Does “Happy Holidays” Frustrate You?

Often during this time of year, I hear Christians express frustration with the removal of specifically “Christmas” greetings as well as nativity scenes in public settings, etc. We take personal offense if “Happy Holidays” is offered by a store clerk rather than “Merry Christmas”.

I certainly understand the frustration—after all, this is Jesus we’re talking about! But the more I have thought about it, the more I’m convinced that our concern about these things is misguided. Why should our experience of this holiday be impacted by how our society chooses to promote it?

What is really at stake is our understanding the difference between Christianity and Christendom. When we fail to separate these two things, problems inevitably arise, and our frustration level increases.

Christianity is the dynamic experience of a personal relationship with Jesus, changing the way we live, the way we love, the hope we have. The book of Acts shows what happens when Christianity begins to take root in people’s lives.

In contrast, Christendom is institutional Christianity. It’s what happens when elements of Christianity begin to take hold in a society and soon many people begin embracing “activities” of Christianity without truly embracing Christ.

The history of Christianity is replete with examples of what happens when Christianity becomes the dominant, officially endorsed religion—and it’s not good. The true power of the gospel often gets lost amid the “practices” of Christianity.

Why should we care if a town counsel chooses to remove a nativity scene from a government building? Does that minimize anything about our celebration of Christmas? It shouldn’t. Does that in any way impact the expansion of the gospel? Certainly not. What we should be far more concerned about are those people who understand that Christmas is about the birth of Jesus but have no true encounter with Him as Lord of life.

The fact that we at times care so much about our society officially endorsing Christianity is perhaps an indication of how far we have drifted from the dynamic, “unofficial” faith we see in the books of Acts. Neither Peter, nor Paul, nor any believer at that time cared anything about whether or not Rome had crosses on the wall or nativity scenes in the town square. That stuff didn’t matter.

What mattered was the authentic gospel going forth in love and power.

Our ultimate goal is that everyone experience the true meaning of Christmas—but that won’t happen through public displays, Christmas music being played on buses, or making sure everyone uses “Merry Christmas” instead of “Happy Holidays.” It will only happen as people see in us the power of a life transformed by Christ, and they want what we have.

  4Comments

  1. Renee Pratt   •  

    Good point and I agree. Thanks for writing this.

  2. Sam   •  

    Sure, “Happy Holidays” doesn’t have to ruin a Christian’s ability to celebrate the season. But that still doesn’t address the advesarial nature of the very topic of this post. Is simply and passively tolerating “Happy Holidays” the best we can do? What if we approached “Happy Holidays” as an inclusive and generous way to love those outside the faith–to move into their life from the perspective of missionaries intent on loving them on their terms, sensitive to their own beliefs or lack of beliefs–instead of seeing it as attack on our beliefs or something that we are neutral toward?

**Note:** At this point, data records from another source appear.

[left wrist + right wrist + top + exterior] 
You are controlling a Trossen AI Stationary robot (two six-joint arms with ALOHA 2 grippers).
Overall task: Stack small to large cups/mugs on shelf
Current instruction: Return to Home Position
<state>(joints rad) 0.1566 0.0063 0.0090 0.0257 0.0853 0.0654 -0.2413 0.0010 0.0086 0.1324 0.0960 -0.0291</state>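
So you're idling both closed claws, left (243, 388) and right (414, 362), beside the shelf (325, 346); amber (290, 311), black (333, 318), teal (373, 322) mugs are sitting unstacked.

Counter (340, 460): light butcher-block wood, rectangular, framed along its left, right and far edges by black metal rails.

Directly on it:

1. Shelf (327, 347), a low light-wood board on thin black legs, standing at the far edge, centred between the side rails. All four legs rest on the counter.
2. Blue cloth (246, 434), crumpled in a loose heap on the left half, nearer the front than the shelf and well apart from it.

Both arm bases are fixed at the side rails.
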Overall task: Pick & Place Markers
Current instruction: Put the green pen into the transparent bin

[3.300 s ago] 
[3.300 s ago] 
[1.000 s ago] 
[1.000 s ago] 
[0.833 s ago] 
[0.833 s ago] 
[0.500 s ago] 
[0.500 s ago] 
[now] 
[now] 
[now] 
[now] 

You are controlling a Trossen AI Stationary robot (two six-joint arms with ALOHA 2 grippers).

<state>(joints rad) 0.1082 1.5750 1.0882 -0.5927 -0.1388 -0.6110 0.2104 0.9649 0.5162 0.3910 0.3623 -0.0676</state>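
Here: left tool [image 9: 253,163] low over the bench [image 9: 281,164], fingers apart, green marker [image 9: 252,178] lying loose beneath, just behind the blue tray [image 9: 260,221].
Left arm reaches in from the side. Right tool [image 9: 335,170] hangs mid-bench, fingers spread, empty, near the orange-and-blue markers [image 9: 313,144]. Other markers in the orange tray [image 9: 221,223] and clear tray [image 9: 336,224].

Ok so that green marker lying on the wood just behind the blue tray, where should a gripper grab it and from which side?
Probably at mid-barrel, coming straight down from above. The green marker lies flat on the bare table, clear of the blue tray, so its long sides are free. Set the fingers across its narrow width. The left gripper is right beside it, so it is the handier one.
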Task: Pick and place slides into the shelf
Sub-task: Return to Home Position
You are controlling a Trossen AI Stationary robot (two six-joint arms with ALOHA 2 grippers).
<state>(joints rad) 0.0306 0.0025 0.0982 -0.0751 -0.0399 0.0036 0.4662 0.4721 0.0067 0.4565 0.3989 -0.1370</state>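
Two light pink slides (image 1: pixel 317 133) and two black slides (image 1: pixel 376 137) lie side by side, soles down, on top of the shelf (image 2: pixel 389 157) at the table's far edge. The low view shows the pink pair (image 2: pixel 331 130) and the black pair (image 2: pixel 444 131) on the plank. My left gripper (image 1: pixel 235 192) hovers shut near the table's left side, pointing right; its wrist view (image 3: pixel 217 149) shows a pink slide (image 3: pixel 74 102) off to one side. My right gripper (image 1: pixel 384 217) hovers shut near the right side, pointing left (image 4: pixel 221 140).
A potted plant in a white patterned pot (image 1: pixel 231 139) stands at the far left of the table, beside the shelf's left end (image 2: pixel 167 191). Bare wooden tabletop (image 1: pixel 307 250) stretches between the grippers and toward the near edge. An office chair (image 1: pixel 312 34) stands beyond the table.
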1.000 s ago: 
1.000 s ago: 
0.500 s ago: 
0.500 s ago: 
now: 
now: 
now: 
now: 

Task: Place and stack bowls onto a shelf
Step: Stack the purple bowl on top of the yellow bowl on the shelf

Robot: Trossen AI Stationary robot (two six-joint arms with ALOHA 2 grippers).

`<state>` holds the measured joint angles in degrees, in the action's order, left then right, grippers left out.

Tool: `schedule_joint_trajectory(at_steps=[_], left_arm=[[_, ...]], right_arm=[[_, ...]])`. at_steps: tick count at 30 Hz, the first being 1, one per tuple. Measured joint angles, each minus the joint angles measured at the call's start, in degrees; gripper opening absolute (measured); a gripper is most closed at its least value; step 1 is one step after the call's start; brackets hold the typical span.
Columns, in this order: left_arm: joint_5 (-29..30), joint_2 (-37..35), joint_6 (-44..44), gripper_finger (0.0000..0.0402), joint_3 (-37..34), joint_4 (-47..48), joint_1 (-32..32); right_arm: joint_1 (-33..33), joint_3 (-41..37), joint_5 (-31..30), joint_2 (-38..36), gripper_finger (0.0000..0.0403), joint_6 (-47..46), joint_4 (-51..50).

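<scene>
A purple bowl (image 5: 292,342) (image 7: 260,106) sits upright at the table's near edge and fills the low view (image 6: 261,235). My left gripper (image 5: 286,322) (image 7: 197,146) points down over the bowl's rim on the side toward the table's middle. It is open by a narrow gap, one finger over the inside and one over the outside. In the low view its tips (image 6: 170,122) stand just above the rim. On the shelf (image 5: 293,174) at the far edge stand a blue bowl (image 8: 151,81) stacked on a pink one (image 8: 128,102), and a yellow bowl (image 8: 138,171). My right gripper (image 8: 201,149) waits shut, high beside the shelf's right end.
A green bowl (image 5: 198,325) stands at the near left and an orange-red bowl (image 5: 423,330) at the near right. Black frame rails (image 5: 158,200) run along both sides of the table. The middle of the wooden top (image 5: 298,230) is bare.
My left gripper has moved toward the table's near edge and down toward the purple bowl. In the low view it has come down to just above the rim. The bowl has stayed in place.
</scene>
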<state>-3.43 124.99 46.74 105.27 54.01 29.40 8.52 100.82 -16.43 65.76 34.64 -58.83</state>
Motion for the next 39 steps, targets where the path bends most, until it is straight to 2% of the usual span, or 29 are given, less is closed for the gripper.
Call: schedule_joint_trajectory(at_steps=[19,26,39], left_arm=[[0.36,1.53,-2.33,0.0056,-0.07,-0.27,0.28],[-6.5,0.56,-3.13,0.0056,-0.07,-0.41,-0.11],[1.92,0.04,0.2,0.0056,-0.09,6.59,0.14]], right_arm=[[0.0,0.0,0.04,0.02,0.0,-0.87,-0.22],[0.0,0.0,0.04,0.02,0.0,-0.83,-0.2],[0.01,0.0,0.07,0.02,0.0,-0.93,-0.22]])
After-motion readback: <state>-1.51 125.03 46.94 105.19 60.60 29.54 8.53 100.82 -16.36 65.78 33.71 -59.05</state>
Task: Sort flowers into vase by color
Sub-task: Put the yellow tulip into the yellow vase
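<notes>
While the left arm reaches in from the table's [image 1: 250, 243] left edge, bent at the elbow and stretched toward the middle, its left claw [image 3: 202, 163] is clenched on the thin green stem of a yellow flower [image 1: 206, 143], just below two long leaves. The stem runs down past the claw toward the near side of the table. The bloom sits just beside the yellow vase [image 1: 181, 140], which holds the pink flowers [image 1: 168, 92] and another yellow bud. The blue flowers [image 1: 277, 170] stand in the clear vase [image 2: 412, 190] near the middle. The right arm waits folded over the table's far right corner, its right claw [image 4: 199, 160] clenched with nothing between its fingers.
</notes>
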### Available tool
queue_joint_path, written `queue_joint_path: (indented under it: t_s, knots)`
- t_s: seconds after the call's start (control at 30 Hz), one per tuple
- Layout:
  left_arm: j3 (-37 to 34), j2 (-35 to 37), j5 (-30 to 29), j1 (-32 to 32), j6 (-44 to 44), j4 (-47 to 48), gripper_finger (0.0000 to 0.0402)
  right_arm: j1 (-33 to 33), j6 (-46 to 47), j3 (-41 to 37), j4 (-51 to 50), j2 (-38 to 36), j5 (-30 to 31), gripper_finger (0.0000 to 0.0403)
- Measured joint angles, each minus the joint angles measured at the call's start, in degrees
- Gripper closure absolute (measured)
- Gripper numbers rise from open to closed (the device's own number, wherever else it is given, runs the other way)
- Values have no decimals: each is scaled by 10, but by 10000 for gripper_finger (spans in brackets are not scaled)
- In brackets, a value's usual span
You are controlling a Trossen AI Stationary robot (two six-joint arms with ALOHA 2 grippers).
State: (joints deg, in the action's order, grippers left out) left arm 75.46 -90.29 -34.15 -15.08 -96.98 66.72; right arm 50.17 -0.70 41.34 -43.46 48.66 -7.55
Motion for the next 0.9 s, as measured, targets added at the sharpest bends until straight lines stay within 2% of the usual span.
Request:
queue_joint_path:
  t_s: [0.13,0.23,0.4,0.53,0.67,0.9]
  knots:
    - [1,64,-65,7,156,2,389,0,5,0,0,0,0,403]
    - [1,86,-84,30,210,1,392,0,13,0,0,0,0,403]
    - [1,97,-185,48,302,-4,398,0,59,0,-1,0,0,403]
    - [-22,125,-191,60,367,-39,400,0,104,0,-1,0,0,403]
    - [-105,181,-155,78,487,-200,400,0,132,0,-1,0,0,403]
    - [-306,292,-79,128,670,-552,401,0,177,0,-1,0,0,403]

    • AlanKraft   •     Author

      That’s a great point, Sam. So often we adopt an adversarial posture on things like this–expecting people to “come to us”, rather than an incarnational posture, like Jesus who moved our direction. Thanks for the insight.

  3. Sarah   •  

    I know it’s two years later, but this topic has come up among a circle of friends, and I thought back to this post. Just wanted to say I appreciate these thoughts, and especially Sam’s thoughts about thinking about Happy Holidays as “an inclusive and generous way to love those outside the faith.”